Task: Provide an exact copy of the data, excluding the images.
Start of Provided data
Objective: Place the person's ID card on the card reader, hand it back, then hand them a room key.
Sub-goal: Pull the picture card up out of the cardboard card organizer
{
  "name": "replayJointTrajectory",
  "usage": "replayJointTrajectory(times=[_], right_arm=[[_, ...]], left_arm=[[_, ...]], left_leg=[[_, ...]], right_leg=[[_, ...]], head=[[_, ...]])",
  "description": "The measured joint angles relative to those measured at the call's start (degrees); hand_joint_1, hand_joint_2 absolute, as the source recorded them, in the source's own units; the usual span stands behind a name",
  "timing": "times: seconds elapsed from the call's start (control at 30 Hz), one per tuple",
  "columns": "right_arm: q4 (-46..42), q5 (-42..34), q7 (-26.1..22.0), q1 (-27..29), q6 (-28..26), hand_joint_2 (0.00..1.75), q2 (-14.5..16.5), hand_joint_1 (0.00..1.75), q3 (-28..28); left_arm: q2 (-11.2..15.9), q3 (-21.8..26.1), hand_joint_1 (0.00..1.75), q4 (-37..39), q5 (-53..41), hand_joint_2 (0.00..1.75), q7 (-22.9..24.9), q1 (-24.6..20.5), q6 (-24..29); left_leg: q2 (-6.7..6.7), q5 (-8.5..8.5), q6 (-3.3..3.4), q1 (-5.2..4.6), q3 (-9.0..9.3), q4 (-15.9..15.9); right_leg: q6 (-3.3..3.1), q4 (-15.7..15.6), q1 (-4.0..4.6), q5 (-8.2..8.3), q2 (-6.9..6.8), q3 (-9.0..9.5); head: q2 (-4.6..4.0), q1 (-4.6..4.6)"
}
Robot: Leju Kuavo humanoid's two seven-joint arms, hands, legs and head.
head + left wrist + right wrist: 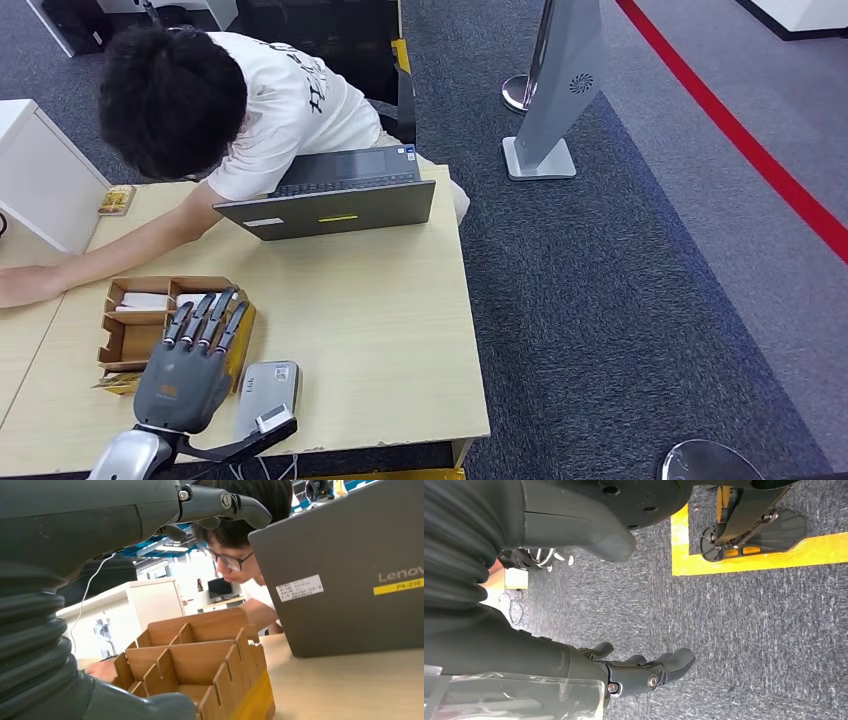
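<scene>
I see a pale wood table on dark carpet with a red stripe. A grey laptop and the person leaning over it stand behind. My left hand hovers empty, fingers spread, over the wooden divider box; the grey card reader lies just beside it. My right hand hangs empty, fingers loosely apart, above the carpet.

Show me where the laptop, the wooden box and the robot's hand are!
laptop (340,208): head view, on its grey lid.
wooden box (135,335): head view, on a divider wall.
left hand (190,370): head view, on the back of the hand, above the box.
</scene>
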Motion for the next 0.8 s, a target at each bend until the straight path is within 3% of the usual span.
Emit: replayJointTrajectory(times=[0.8], right_arm=[[0.00,0.18,0.39,0.01,0.67,1.75,0.12,0.00,-0.39]], left_arm=[[-0.91,1.59,0.00,1.73,1.01,1.75,1.67,1.84,-0.49]], left_leg=[[-0.01,0.00,0.00,0.00,-0.01,0.00]], right_leg=[[0.00,0.00,0.00,0.00,-0.01,0.00]], head=[[0.00,-0.01]])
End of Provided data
Response box:
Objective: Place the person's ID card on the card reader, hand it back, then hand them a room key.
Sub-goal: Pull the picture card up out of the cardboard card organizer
{
  "name": "replayJointTrajectory",
  "usage": "replayJointTrajectory(times=[_], right_arm=[[_, ...]], left_arm=[[_, ...]], left_leg=[[_, ...]], right_leg=[[_, ...]], head=[[_, ...]])",
  "description": "The measured joint angles relative to those measured at the call's start (degrees); hand_joint_1, hand_joint_2 absolute, as the source recorded them, in the source's own units; the usual span stands behind a name",
  "timing": "times: seconds elapsed from the call's start (control at 30 Hz), one per tuple",
  "columns": "right_arm: q4 (-46..42), q5 (-42..34), q7 (-26.1..22.0), q1 (-27..29), q6 (-28..26), hand_joint_2 (0.00..1.75), q2 (-14.5..16.5), hand_joint_1 (0.00..1.75), q3 (-28..28); left_arm: q2 (-11.2..15.9), q3 (-21.8..26.1), hand_joint_1 (0.00..1.75), q4 (-37..39), q5 (-53..41), hand_joint_2 (0.00..1.75), q7 (-22.9..24.9), q1 (-24.6..20.5), q6 (-24..29); left_leg: q2 (-6.7..6.7), q5 (-8.5..8.5), q6 (-3.3..3.4), q1 (-5.2..4.6), q3 (-9.0..9.3), q4 (-15.9..15.9); right_leg: q6 (-3.3..3.1), q4 (-15.7..15.6), q1 (-4.0..4.6), q5 (-8.2..8.3), q2 (-6.9..6.8), q3 (-9.0..9.5); head: q2 (-4.6..4.0), q1 (-4.6..4.6)"
}
Robot: Leju Kuavo humanoid's two seven-joint arms, hands, legs and head.
head + left wrist + right wrist: 
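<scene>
I see a pale wood table on dark carpet with a red stripe. A grey laptop and the person leaning over it stand behind. My left hand hovers empty, fingers spread, over the wooden divider box; the grey card reader lies just beside it. My right hand hangs empty, fingers loosely apart, above the carpet.

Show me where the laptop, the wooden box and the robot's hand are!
laptop (340,208): head view, on its grey lid.
wooden box (135,335): head view, on a divider wall.
left hand (190,370): head view, on the back of the hand, above the box.
</scene>
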Motion for the next 0.8 s, a target at each bend until the straight path is within 3% of the usual span.
Emit: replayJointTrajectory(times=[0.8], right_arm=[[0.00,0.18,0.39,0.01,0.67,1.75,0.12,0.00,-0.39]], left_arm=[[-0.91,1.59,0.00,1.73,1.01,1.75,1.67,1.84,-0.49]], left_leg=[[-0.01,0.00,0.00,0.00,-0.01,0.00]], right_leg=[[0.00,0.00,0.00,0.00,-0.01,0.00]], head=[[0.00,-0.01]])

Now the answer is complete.